August 27, 2000, Sunday

SECTION: Business; Ed. Final; Pg. 13G

LENGTH: 394 words

HEADLINE: ESTATE TAX LAW REFORM POSSIBLE, BUT NOT DONE

BYLINE: By John Brown

BODY:


The American system of estate taxation is about to undergo a welcome change courtesy of election year politics.

Congress recently voted to phase out estate taxes over a 10-year period. President Clinton responded by enthusiastically vetoing the bill.

Is estate tax reform dead? Don't bury the corpse yet.

Estate tax reform, if not a total "phased in" repeal, is this campaign season's political football. If the Republicans take the White House, then estate tax repeal is likely. But even Democrats promise substantial increases in the amount of assets one can leave at death without being subject to estate taxes. Figures as high as $5 million are mentioned.

So what should the prudent business owner do?

First, take no immediate action on the assumption that the estate tax system will change. Realistically, substantial change may take 10 years or more.

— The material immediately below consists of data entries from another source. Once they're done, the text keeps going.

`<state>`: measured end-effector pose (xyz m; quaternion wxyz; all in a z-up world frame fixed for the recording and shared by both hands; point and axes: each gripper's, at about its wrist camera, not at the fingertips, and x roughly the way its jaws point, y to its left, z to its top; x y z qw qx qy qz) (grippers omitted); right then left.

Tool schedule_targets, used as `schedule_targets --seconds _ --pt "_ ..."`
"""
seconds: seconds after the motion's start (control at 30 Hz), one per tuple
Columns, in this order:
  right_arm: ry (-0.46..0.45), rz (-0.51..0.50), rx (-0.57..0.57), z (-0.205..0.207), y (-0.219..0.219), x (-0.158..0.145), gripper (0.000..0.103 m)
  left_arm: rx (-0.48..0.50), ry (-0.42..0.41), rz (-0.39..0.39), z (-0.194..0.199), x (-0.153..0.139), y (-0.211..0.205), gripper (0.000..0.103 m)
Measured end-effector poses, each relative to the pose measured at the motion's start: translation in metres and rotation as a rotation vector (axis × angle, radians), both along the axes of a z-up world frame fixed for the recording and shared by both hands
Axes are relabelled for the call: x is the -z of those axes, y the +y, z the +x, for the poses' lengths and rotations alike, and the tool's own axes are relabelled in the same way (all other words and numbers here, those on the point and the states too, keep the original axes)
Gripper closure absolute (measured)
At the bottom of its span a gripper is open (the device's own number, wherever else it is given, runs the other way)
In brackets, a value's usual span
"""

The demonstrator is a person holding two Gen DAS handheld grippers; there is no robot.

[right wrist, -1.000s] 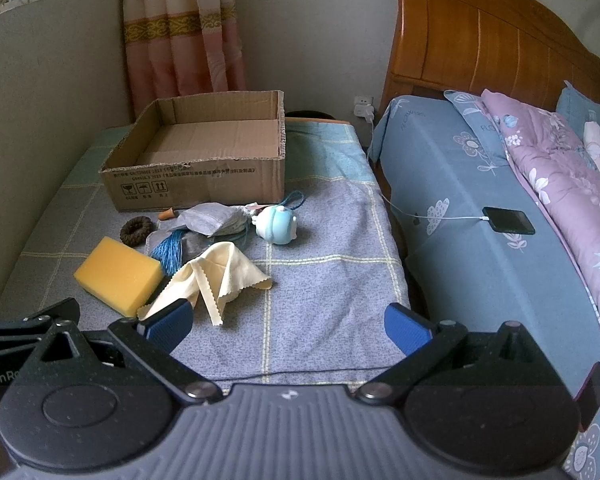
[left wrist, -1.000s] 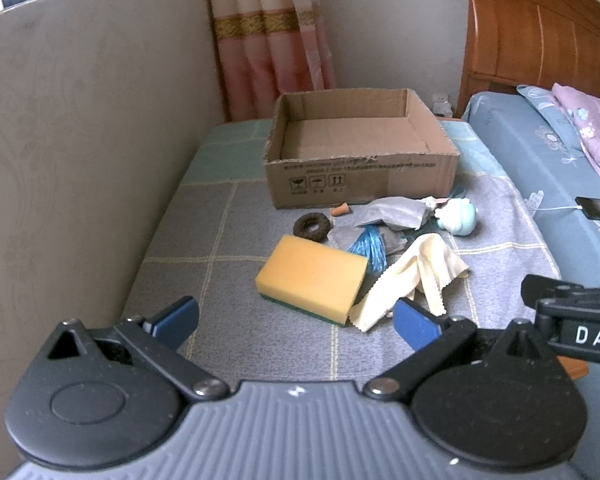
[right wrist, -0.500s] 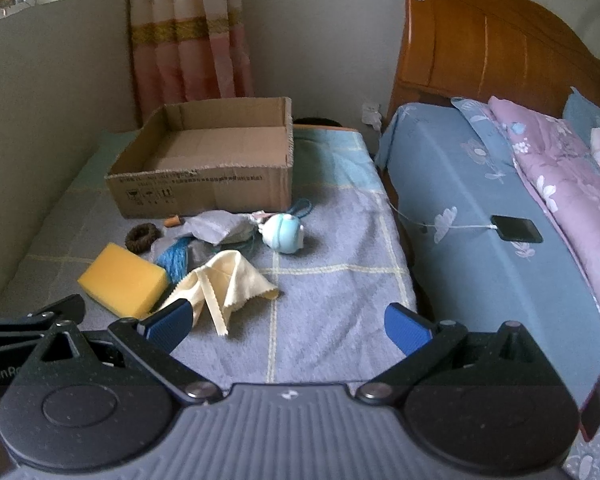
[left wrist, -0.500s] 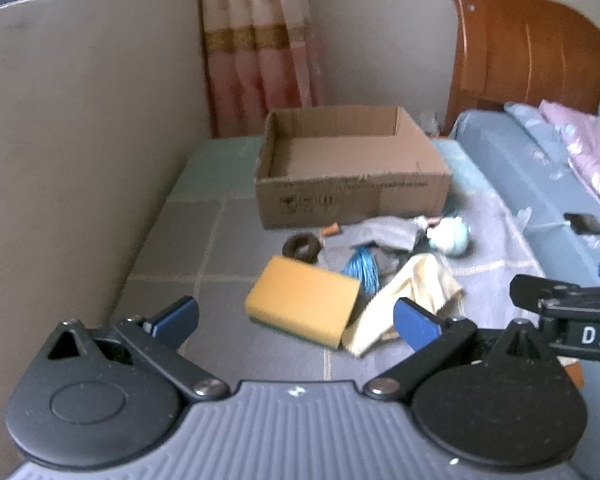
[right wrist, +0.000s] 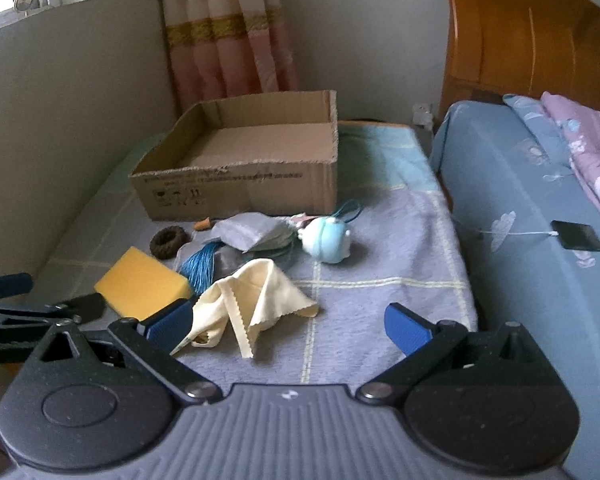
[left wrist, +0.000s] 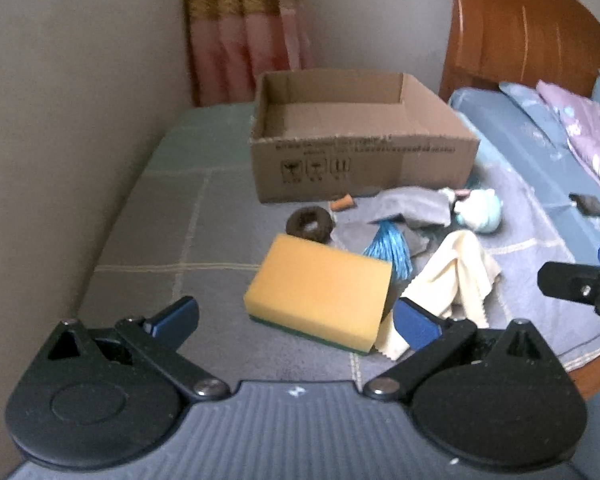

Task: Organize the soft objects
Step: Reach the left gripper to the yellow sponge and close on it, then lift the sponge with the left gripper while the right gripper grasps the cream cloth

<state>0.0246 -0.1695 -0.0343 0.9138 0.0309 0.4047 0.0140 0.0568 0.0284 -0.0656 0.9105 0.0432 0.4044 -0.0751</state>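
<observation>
Yellow sponge (left wrist: 319,292) lies just before the wide-open, empty left gripper (left wrist: 296,316), its long axis running from near-left to far-right. To its right lies the cream cloth (right wrist: 252,300), near the right gripper (right wrist: 288,326), which is equally wide and empty. The cardboard box (right wrist: 240,188) waits behind. A shallow grip could let the sponge slip out, I think.

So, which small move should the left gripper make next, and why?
Probably ease the open left gripper forward and down over the yellow sponge. The sponge lies nearest, right between its fingers, nothing rests on it, and the cardboard box behind holds nothing yet.
</observation>
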Motion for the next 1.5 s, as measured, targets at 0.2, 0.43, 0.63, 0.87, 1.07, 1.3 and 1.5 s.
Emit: schedule_targets --seconds 0.2,0.43,0.63,0.87,1.07,1.3,1.5 --pt "0.032 0.001 -0.071 0.012 0.003 0.018 0.0 0.097 0.054 0.027 0.019 0.026 -0.009 0.001" --pt "0.095 0.025 -0.095 0.021 -0.008 0.041 0.0 0.128 0.097 -0.002 0.04 0.044 -0.008 0.001" --pt "0.134 0.049 -0.07 0.028 -0.018 0.055 0.0 0.162 0.124 0.007 0.055 0.052 -0.012 0.001" --pt "0.146 0.058 -0.062 0.035 -0.02 0.058 0.0 0.181 0.139 0.019 0.068 0.061 -0.016 0.0" --pt "0.154 0.061 -0.063 0.036 -0.02 0.061 0.0 0.174 0.126 0.002 0.07 0.061 -0.015 0.001" --pt "0.154 0.053 -0.065 0.034 -0.017 0.06 0.0 0.104 0.042 0.03 0.06 0.054 -0.01 0.003" --pt "0.159 0.06 -0.088 0.035 -0.012 0.062 0.0 -0.041 0.048 -0.028 0.06 0.049 0.019 0.003"
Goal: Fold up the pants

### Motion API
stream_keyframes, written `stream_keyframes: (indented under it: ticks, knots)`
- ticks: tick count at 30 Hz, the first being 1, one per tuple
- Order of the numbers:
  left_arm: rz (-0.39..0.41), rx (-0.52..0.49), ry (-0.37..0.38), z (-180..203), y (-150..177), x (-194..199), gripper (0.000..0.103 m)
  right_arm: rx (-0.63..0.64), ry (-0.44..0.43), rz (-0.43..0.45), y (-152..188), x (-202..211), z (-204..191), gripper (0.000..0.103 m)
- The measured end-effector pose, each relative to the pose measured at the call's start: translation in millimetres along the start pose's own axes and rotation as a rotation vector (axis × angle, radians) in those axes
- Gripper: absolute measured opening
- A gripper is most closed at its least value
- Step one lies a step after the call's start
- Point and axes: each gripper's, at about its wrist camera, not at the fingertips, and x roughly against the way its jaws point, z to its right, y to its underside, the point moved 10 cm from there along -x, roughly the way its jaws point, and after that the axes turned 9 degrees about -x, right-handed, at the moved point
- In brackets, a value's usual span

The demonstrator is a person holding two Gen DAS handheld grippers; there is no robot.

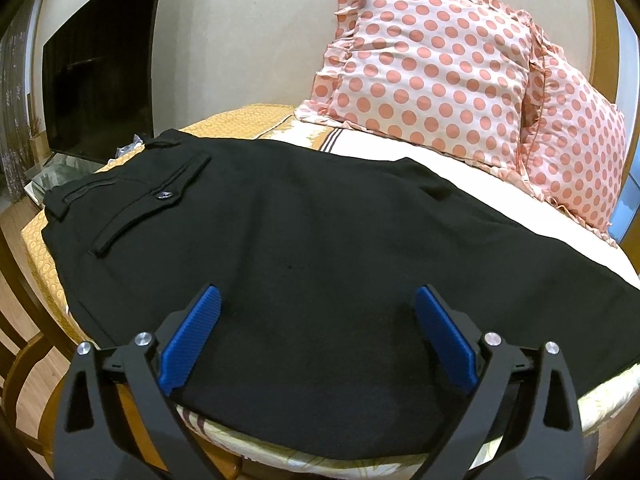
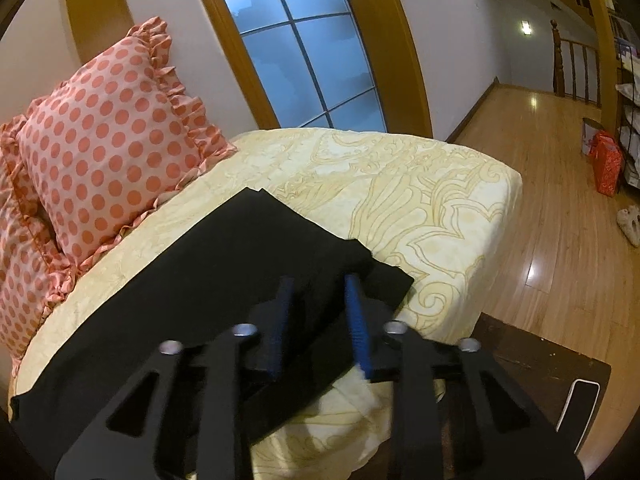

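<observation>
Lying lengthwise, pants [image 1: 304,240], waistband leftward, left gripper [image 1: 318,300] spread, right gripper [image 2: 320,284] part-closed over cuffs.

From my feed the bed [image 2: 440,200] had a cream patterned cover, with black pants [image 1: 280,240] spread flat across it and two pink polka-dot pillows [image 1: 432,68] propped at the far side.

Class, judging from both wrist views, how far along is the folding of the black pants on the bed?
Done: the pants lie flat on the bed, apparently legs together. In hand: the right gripper hangs at the cuff end, fingers partly apart, grip unclear; the left gripper is open above the seat. Left: the cross folds.
</observation>
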Motion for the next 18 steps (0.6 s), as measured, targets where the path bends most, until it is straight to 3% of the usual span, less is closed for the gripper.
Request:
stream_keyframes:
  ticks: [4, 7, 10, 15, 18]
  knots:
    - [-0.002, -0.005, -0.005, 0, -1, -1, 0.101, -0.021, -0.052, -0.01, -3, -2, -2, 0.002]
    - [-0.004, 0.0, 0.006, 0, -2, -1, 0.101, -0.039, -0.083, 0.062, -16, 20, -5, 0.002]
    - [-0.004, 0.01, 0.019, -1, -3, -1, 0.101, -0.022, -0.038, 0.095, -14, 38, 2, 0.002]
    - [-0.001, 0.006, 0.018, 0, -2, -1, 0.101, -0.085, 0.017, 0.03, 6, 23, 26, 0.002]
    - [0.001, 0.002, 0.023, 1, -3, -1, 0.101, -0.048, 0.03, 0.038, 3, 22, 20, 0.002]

If you haven't yet taken the appropriate actions to reduce estate taxes under the existing tax regime, don't delay. Change, should it occur, will not occur in the near term.

Second, maintain flexibility in your estate planning. Planning to avoid estate taxes ordinarily consists of transferring assets, during your lifetime, out of your estate. To be effective for estate tax purposes, shifts of ownership must be irrevocable and permanent. If, however, estate taxes are repealed or substantially eliminated, these types of irrevocable and permanent transfers may have been unnecessary.

While seemingly contradictory, the best course is to maintain flexibility when making irrevocable decisions. There are many techniques available that allow business owners to give up ownership, yet maintain control of, their assets. It also is possible to surrender something now that becomes valuable only at death; for example, the death benefit of life insurance proceeds.

Finally, don't give away assets simply to avoid estate taxes. Instead, transfer those assets only when such action is consistent with broader estate planning objectives. Base decisions on what is best for your family and your long-term goals.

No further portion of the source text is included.